> **Task to carry out**
Every line of the data that includes "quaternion" should be copied out.

> **Material provided**
* * * * * * * * *

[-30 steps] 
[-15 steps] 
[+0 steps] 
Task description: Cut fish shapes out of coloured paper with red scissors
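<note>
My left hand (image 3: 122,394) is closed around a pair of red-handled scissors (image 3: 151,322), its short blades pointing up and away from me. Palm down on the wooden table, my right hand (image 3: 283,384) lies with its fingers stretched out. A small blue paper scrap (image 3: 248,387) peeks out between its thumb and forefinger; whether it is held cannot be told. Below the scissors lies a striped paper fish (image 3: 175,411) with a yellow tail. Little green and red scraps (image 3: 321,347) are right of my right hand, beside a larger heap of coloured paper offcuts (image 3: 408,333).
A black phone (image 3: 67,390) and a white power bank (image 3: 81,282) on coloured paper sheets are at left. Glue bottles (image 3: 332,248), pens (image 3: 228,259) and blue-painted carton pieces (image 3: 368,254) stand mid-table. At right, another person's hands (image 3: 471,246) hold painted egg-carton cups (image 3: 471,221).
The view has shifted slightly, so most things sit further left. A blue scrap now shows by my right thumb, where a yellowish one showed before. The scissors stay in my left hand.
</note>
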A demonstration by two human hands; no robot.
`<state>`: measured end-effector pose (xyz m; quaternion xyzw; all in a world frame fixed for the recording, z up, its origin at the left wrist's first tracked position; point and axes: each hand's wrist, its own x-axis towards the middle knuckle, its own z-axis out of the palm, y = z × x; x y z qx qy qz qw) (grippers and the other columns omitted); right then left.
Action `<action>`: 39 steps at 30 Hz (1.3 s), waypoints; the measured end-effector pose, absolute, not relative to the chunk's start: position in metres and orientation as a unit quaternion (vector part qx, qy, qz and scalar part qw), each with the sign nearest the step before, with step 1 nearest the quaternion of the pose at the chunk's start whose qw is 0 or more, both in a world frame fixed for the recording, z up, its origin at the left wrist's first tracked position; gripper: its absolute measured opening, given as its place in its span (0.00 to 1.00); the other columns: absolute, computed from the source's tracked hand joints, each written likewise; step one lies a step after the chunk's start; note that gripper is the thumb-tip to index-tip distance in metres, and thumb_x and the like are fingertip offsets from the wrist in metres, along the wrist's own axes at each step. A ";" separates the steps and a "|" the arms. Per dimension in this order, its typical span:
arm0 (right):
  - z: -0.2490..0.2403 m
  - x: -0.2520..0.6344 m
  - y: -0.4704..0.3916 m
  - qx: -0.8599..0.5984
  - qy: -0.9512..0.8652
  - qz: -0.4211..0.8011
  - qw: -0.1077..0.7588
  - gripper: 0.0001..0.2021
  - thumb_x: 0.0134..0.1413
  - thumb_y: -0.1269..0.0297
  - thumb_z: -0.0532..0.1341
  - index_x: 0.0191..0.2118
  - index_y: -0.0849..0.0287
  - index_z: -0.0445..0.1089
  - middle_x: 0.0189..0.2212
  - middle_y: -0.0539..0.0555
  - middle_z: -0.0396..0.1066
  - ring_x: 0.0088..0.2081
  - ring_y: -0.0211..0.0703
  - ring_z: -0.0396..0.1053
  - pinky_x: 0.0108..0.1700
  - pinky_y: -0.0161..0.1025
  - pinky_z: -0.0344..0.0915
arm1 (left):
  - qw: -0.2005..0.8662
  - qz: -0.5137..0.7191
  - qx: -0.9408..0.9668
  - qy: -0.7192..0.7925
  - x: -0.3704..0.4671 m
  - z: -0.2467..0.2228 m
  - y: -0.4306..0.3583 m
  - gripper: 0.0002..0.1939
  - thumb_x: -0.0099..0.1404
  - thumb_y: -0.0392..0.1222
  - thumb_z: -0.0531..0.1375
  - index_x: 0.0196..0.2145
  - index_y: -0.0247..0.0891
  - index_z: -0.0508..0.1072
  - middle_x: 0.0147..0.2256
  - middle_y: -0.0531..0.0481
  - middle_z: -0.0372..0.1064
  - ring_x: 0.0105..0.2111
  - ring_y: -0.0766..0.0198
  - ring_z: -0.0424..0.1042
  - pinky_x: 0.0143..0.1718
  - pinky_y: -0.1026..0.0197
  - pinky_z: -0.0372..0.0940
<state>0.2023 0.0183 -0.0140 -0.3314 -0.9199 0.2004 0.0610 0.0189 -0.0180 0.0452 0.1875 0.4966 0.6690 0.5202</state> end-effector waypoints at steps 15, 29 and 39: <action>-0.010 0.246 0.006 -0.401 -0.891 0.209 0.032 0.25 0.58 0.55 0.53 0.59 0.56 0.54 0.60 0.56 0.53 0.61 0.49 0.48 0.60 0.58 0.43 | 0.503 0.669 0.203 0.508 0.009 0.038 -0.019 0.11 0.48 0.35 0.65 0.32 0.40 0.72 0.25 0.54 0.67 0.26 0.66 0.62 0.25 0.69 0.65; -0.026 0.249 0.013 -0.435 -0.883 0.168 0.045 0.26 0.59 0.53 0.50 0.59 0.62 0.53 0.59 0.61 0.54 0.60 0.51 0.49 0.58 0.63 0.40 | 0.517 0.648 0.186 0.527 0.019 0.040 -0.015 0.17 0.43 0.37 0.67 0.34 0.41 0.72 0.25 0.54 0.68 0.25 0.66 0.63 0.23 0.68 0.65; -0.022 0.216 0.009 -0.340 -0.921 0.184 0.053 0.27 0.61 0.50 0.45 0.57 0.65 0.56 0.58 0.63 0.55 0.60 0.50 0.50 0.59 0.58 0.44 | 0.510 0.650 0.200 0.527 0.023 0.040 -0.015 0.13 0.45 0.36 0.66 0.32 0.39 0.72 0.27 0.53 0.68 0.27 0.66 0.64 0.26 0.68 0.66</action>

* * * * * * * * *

> **Expected output**
`<state>`: measured end-effector pose (xyz m; quaternion xyzw; all in a world frame fixed for the recording, z up, its origin at the left wrist's first tracked position; point and axes: each hand's wrist, its own x-axis towards the middle knuckle, its own z-axis out of the palm, y = z × x; x y z qx qy qz qw) (grippers and the other columns omitted); right then left.
Action `<action>`: 39 steps at 30 Hz (1.3 s), waypoints; the measured end-effector pose, absolute, not relative to the chunk's start: position in metres and orientation as a unit quaternion (vector part qx, qy, qz and scalar part qw), each with the sign nearest the step before, with step 1 nearest the quaternion of the pose at the chunk's start whose qw is 0 or more, both in a world frame fixed for the recording, z up, its origin at the left wrist's first tracked position; gripper: its absolute measured opening, given as its place in its span (0.00 to 1.00); the other columns: absolute, computed from the source's tracked hand joints, each written likewise; step one lies a step after the chunk's start; note that gripper is the thumb-tip to index-tip distance in metres, and thumb_x and the like are fingertip offsets from the wrist in metres, along the wrist's own axes at each step. A ";" separates the steps and a "|" the arms. Per dimension in this order, its typical span:

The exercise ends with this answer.